Intitulée « ECOSINT : méthodes et outils pour enquêter sur les enjeux environnementaux », la session réunit 25 professionnels de médias, venus du Togo, du Bénin, de Guinée et du Mali. L’objectif affiché est de renforcer les capacités des journalistes à traiter, avec rigueur et méthode, des sujets liés à la crise écologique, à la pollution industrielle ou encore au changement climatique
« Cette formation s’inscrit dans un contexte marqué par une montée de la désinformation climatique, qui nuit à la compréhension des enjeux, brouille les prises de décisions et fragilise la confiance entre les gouvernants et les citoyens », explique Ama Larissa Agbenou, présidente du comité d’organisation. En dotant les participants d’outils de vérification des faits et d’analyse de données, les organisateurs entendent contribuer à une production journalistique plus fiable et accessible.

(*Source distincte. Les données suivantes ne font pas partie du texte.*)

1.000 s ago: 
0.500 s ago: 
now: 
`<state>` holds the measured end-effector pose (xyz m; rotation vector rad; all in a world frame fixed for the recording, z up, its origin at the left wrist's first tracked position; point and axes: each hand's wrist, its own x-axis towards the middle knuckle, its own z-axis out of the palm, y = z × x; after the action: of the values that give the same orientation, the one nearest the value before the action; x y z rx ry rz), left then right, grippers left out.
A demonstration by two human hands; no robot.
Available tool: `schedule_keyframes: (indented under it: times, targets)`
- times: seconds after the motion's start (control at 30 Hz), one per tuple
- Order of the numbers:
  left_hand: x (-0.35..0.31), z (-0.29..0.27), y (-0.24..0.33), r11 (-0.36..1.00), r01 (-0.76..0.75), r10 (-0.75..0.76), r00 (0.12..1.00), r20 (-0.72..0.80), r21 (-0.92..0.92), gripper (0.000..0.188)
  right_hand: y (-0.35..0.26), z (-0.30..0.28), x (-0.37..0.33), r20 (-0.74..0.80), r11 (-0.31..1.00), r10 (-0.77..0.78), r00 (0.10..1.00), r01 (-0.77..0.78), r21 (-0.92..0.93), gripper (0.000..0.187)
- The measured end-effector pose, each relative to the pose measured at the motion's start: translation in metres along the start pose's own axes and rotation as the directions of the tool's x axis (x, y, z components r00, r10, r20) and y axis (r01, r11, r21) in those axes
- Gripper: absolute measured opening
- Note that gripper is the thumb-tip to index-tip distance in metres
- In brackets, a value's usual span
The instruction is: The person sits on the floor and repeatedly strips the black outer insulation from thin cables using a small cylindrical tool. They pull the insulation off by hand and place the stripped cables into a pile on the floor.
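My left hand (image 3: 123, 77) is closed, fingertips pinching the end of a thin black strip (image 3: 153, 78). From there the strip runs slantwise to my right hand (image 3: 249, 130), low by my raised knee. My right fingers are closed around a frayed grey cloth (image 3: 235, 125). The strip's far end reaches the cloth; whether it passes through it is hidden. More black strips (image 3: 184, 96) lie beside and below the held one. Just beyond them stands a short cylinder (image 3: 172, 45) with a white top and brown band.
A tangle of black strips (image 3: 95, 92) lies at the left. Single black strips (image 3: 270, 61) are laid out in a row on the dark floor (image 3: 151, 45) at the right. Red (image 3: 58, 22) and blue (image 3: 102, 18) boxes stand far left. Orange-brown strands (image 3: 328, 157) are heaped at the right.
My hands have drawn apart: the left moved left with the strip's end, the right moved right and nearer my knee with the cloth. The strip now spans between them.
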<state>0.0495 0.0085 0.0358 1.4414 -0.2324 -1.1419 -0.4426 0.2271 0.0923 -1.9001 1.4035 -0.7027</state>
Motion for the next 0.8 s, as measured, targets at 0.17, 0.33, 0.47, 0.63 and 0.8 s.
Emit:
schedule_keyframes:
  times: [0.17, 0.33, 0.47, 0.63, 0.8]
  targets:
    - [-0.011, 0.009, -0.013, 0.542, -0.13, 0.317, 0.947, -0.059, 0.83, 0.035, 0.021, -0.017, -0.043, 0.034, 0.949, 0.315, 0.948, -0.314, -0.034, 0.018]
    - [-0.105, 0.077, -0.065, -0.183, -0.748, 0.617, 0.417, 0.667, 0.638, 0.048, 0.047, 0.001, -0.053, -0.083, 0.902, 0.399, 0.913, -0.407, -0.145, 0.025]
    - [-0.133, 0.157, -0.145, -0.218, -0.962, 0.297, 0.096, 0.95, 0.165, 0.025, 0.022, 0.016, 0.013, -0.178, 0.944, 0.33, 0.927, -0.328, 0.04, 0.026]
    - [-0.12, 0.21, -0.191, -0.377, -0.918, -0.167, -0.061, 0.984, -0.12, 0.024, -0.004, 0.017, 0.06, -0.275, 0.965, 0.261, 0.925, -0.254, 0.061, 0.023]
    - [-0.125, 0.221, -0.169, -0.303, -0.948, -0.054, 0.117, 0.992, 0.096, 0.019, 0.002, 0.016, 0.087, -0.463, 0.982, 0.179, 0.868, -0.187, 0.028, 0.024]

Le programme, ambitieux, mêle théorie et pratique. Les journalistes sont initiés à la planification et à la budgétisation d’une enquête, à la collecte et au traitement de données, ainsi qu’à l’usage des cartographies, de l’imagerie satellite ou encore des croisements de bases d’informations. Les modules sont animés par des formateurs venus du Togo, de France et du Cameroun, spécialistes du journalisme d’investigation environnementale.
Pour Dr Pierre Claver Kuvo, coordinateur du TRP, la formation répond aussi à un constat : au Togo, les enquêtes d’investigation en matière environnementale demeurent rares. « Peu de journalistes s’aventurent sur ce terrain, alors même que les financements existent, notamment de la part de fondations ou de bailleurs internationaux. Mais faute de compétences techniques ou de projets structurés, les professionnels togolais en bénéficient rarement », observe-t-il.
Face à ce constat, il invite les participants à dépasser le cadre de la formation pour s’approprier durablement les outils transmis. « Acquérir une compétence ne suffit pas. Il faut l’approfondir, la mettre en pratique, en faire une boussole dans le traitement de l’information », insiste-t-il.
Créé en novembre 2022, le collectif Togo Reporting Post regroupe une trentaine de jeunes journalistes togolais engagés dans l’investigation et le reportage long format.